- ASSIGNED TASK
Locate the line that contains "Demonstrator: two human" in the entries below, then repeat it and every following line through the line that contains "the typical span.", exactly, and no others.

- EXERCISE DATA

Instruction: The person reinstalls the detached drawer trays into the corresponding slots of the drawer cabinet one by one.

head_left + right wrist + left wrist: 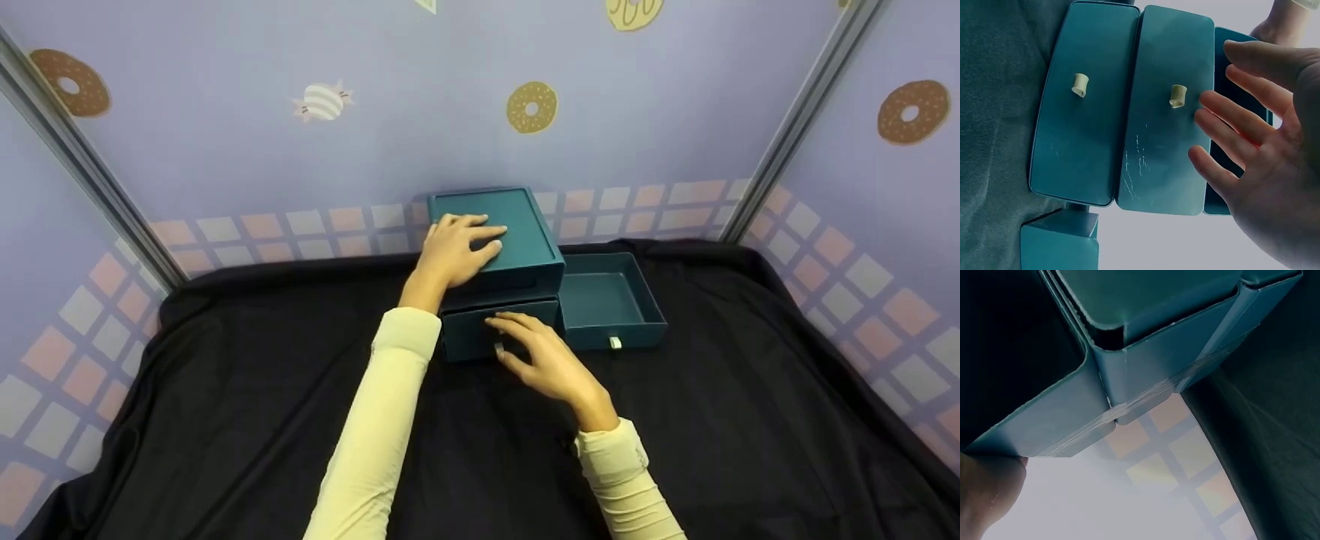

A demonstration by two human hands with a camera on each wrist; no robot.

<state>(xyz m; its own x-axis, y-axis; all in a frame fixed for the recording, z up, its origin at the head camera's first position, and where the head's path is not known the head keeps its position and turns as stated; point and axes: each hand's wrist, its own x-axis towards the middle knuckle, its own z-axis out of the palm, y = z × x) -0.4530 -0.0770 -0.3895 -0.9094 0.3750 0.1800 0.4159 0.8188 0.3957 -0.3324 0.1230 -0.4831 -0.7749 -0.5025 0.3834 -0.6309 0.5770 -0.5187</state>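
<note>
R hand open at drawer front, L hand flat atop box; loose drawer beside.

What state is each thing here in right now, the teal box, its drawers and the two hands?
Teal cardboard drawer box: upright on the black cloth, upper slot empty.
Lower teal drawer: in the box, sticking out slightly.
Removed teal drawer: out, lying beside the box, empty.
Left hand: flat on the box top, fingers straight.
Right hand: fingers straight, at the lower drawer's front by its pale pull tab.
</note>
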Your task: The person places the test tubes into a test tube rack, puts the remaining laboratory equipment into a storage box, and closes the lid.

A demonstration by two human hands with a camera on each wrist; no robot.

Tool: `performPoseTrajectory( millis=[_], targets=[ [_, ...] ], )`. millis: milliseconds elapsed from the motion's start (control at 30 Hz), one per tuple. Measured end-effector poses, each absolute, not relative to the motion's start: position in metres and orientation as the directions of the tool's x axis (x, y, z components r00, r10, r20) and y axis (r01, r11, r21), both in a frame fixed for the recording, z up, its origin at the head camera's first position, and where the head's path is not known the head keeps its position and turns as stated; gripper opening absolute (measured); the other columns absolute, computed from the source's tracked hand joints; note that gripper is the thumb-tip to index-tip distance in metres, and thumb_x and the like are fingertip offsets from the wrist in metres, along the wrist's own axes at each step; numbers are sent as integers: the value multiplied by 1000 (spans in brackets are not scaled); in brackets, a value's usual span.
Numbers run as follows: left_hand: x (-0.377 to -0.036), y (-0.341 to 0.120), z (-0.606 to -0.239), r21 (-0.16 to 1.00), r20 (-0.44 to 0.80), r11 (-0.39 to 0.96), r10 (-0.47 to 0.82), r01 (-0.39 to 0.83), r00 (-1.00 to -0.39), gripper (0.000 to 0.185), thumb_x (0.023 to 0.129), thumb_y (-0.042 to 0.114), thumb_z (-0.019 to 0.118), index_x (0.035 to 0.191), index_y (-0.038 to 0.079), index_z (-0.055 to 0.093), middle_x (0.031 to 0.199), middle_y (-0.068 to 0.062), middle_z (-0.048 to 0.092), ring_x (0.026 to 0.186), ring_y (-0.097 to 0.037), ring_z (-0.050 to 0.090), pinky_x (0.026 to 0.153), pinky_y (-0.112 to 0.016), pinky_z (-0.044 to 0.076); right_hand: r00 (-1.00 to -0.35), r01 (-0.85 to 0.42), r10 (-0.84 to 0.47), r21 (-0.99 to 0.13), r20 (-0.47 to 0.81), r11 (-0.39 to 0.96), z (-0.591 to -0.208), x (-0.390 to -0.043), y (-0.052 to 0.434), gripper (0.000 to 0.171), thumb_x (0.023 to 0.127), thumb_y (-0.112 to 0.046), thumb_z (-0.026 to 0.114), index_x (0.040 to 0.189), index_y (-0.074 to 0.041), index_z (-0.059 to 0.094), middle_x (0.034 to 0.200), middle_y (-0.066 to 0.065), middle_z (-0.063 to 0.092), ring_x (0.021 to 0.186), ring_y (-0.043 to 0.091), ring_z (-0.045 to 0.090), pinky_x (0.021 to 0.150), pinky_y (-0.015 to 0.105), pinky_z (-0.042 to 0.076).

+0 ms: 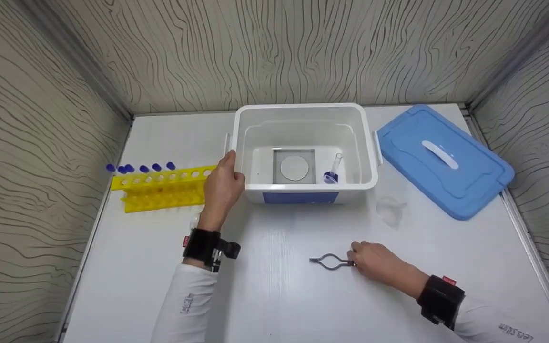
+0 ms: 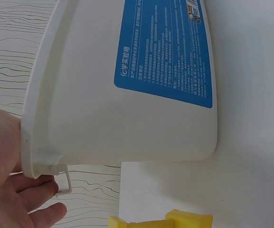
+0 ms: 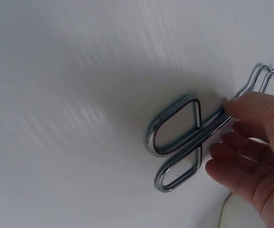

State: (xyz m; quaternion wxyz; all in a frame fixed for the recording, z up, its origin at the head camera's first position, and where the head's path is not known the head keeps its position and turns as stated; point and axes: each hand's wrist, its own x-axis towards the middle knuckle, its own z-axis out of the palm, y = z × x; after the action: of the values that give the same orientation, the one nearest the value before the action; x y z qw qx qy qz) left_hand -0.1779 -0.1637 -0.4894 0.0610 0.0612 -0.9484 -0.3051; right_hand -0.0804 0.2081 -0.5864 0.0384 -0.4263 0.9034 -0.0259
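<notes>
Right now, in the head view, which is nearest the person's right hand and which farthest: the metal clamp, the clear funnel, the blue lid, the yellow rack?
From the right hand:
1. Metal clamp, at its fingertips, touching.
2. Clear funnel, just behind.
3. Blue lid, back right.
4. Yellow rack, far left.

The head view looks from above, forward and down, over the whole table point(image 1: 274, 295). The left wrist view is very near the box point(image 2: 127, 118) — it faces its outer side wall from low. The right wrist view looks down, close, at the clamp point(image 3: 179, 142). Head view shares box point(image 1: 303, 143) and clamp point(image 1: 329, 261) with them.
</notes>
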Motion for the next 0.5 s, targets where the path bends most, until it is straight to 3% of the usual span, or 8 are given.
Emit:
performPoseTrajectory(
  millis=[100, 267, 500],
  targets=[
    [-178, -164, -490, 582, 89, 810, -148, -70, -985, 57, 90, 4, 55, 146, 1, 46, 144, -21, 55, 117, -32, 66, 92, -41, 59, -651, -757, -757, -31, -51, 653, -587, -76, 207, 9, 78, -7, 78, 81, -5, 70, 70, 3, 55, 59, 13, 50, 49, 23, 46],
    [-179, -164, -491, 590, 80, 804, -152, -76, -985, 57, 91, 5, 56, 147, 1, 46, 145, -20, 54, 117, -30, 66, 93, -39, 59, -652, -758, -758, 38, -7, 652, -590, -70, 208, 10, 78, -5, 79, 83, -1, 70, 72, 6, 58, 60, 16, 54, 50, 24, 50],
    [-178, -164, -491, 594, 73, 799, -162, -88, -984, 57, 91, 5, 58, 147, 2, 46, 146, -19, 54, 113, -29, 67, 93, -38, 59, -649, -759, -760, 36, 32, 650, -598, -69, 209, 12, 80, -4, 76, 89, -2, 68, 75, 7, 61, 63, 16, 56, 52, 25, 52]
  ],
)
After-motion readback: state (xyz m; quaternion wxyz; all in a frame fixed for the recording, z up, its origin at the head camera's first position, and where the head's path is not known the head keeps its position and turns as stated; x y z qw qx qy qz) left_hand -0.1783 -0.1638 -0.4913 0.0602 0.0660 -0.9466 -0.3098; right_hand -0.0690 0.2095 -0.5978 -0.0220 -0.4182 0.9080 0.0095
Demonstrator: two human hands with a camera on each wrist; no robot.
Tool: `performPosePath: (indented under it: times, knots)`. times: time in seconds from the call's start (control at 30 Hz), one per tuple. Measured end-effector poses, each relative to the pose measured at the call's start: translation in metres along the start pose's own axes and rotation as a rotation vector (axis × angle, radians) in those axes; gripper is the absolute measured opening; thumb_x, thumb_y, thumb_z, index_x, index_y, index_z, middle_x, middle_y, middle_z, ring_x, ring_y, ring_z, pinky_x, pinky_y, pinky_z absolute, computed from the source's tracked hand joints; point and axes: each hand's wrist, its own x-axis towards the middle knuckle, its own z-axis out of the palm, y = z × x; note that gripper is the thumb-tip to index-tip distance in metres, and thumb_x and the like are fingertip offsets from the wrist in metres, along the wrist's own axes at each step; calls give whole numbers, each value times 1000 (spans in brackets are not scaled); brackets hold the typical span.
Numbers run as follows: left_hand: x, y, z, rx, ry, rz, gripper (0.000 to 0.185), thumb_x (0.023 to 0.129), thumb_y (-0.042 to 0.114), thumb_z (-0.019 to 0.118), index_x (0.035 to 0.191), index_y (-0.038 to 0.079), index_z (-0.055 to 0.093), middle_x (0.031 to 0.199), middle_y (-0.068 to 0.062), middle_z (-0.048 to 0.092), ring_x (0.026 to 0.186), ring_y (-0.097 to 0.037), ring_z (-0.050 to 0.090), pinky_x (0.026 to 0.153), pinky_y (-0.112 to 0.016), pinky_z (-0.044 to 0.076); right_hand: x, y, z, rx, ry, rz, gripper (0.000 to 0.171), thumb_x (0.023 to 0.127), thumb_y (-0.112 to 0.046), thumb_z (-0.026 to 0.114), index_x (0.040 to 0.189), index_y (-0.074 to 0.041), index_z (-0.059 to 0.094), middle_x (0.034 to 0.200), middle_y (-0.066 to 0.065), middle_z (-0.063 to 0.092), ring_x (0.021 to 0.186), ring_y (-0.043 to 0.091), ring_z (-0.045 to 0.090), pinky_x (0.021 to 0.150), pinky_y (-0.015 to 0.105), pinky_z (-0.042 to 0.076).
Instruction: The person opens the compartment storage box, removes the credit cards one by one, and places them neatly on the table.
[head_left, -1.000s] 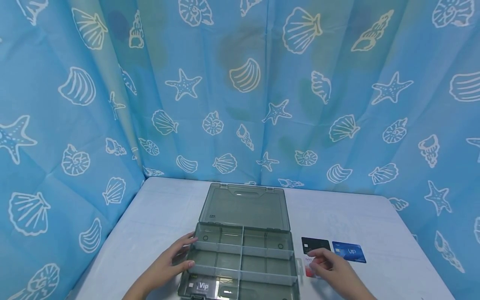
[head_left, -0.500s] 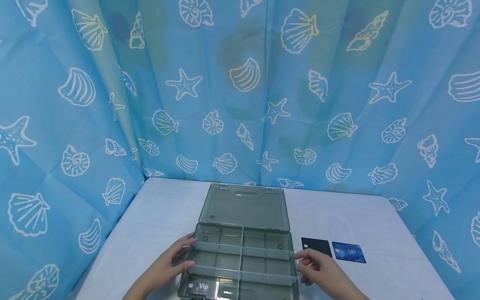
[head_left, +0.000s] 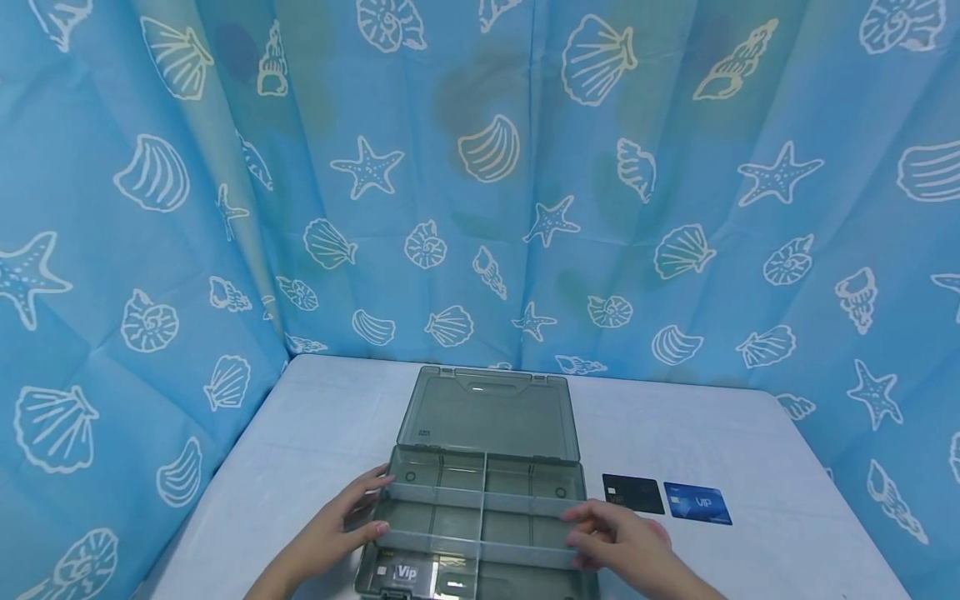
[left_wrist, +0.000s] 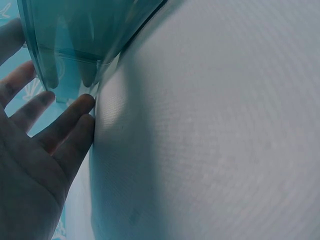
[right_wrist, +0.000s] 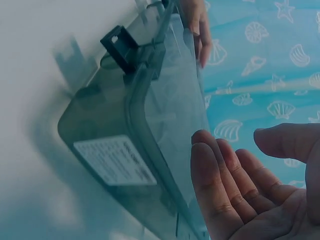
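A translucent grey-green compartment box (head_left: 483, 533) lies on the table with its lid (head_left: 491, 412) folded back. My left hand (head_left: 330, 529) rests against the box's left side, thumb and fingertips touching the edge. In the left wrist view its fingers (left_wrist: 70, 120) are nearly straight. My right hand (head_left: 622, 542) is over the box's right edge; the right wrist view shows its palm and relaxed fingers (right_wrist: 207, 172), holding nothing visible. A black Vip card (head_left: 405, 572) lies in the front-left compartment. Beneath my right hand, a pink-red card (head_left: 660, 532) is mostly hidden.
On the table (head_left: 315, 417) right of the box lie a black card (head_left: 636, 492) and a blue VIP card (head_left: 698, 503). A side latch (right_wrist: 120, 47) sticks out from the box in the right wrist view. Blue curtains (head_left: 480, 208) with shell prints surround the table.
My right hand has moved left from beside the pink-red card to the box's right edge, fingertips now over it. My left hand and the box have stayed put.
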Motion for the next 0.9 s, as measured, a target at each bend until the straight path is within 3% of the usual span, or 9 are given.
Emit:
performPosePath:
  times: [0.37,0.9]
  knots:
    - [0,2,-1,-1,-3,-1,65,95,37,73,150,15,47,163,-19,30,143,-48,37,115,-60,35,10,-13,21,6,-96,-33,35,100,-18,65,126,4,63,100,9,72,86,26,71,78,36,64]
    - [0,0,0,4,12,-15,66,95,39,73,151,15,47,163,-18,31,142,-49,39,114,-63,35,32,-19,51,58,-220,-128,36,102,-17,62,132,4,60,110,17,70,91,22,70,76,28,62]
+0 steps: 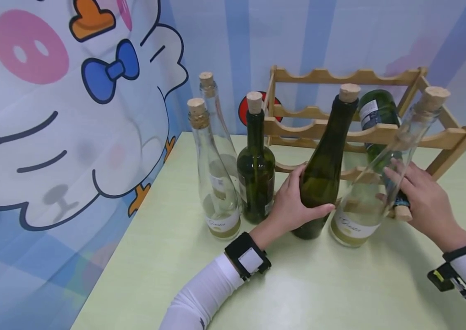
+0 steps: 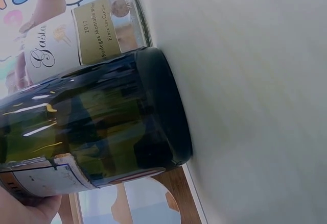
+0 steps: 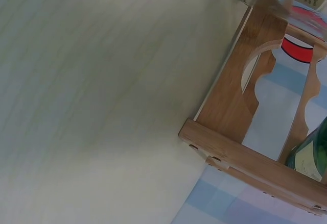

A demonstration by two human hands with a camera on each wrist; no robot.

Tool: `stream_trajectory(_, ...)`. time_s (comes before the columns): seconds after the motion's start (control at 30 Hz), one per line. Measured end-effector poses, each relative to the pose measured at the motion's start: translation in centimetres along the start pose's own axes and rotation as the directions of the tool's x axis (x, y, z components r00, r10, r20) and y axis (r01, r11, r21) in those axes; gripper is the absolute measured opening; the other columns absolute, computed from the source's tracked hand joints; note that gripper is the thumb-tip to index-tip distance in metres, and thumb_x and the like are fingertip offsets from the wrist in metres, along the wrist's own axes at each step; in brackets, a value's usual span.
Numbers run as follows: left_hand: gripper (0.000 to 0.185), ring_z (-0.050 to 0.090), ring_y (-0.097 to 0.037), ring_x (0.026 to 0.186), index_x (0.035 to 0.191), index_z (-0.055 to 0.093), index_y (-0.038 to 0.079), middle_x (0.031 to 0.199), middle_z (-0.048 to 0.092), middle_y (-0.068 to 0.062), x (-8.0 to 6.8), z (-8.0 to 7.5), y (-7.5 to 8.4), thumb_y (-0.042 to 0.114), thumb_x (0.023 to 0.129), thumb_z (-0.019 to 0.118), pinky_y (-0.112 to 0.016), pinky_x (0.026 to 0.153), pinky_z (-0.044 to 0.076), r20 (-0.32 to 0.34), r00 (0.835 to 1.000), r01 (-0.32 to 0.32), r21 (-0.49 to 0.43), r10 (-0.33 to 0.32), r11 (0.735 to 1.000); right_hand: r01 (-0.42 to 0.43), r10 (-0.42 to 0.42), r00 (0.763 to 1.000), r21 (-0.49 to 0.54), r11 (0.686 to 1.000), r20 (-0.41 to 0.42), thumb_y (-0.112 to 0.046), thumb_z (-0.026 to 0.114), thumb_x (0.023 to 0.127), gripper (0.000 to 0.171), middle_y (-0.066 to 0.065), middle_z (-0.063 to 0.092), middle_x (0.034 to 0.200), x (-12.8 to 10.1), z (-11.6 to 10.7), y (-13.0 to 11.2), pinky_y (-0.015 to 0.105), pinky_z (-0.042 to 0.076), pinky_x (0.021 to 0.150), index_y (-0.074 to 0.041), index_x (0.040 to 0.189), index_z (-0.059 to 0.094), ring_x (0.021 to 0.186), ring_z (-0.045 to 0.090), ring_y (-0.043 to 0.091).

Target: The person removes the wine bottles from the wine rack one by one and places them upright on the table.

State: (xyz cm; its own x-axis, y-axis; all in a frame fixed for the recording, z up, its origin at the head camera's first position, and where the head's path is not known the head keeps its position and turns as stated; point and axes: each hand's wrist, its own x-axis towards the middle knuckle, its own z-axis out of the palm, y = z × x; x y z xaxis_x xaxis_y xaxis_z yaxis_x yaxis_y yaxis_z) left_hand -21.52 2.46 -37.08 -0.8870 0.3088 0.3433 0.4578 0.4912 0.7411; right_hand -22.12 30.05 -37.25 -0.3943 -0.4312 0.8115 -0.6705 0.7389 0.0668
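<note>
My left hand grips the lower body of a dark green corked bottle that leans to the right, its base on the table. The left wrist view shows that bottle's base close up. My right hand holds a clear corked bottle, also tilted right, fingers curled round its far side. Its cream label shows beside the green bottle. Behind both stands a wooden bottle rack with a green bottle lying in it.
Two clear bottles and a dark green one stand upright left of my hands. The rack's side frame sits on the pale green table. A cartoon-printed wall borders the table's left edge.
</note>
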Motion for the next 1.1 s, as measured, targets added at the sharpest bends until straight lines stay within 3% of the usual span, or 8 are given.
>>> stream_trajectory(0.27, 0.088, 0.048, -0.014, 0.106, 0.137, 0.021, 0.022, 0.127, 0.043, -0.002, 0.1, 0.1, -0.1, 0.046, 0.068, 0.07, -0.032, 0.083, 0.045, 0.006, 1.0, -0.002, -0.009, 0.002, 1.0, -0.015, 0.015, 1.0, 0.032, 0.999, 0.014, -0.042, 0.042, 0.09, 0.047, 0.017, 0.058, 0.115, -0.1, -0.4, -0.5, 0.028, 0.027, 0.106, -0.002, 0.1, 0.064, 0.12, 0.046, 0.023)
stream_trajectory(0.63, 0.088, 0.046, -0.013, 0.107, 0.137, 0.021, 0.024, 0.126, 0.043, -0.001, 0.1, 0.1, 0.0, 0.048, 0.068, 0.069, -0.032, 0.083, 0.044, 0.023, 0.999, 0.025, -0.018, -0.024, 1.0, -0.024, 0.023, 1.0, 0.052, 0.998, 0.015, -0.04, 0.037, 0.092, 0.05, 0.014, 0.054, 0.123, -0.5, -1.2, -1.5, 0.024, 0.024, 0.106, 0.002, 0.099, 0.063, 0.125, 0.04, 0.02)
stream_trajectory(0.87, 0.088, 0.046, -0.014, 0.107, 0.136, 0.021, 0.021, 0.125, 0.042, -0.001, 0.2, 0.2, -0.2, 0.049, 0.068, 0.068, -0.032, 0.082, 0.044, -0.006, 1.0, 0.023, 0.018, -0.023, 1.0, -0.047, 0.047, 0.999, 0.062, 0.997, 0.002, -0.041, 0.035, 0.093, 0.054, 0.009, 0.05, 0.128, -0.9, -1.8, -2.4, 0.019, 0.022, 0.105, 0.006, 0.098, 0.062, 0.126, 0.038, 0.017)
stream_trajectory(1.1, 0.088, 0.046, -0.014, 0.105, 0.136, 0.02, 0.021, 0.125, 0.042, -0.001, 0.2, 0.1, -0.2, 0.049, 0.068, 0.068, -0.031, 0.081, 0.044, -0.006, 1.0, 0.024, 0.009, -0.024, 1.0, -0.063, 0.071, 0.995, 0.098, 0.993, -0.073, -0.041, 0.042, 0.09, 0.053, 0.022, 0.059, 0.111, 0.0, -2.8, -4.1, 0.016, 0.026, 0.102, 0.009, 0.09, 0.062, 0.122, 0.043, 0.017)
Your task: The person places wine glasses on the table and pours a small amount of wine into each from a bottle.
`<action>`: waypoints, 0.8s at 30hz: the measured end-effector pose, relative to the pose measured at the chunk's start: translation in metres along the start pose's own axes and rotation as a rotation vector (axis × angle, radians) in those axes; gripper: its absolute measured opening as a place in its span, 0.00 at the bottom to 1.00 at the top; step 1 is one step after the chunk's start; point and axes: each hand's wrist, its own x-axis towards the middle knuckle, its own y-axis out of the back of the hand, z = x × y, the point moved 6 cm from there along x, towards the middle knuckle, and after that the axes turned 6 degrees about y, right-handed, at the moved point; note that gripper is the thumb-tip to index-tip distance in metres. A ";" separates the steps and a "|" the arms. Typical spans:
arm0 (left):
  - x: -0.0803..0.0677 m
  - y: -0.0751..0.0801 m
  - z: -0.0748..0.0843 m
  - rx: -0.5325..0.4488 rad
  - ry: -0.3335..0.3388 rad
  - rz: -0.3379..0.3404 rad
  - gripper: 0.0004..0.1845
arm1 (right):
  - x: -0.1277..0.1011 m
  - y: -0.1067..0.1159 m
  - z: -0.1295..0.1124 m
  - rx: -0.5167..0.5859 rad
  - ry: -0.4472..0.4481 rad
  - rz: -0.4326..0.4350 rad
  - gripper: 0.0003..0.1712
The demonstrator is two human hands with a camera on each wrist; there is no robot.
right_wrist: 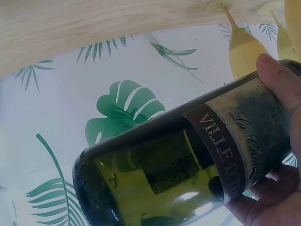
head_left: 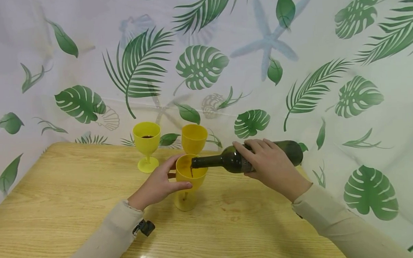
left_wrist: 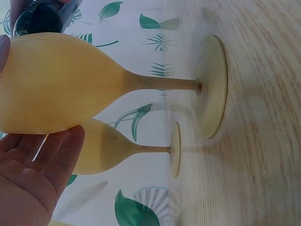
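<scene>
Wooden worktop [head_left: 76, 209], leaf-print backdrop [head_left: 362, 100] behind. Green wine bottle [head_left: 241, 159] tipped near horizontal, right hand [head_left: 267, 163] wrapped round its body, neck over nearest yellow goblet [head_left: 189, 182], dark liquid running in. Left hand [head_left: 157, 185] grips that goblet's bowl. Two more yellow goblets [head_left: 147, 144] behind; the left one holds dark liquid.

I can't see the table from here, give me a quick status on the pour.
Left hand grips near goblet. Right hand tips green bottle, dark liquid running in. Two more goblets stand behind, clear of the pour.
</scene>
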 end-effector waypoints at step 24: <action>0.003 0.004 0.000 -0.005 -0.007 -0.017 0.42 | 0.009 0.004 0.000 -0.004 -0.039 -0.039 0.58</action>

- WRITTEN RESPONSE
Demonstrator: two human hands with a camera on each wrist; no robot.
Tool: `performPosePath: (indented under it: times, knots)`. times: time in seconds from the call's start (control at 30 Hz), one per tuple. Measured end-effector poses, each relative to the pose measured at the call's start: translation in metres along the start pose's own axes and rotation as a rotation vector (axis × angle, radians) in those axes; gripper is the absolute measured opening; thumb_x, thumb_y, thumb_z, index_x, index_y, index_z, middle_x, middle_y, middle_z, ring_x, ring_y, ring_z, pinky_x, pinky_y, pinky_z absolute, computed from the source's tracked hand joints; point and axes: each hand's wrist, its own x-axis towards the middle knuckle, its own z-axis out of the palm, y = z × x; note that gripper is the thumb-tip to index-tip distance in metres, and thumb_x and the like are fingertip offsets from the wrist in metres, along the wrist's own axes at each step; calls give whole numbers, each value times 1000 (spans in brackets are not scaled); brackets hold the typical span.

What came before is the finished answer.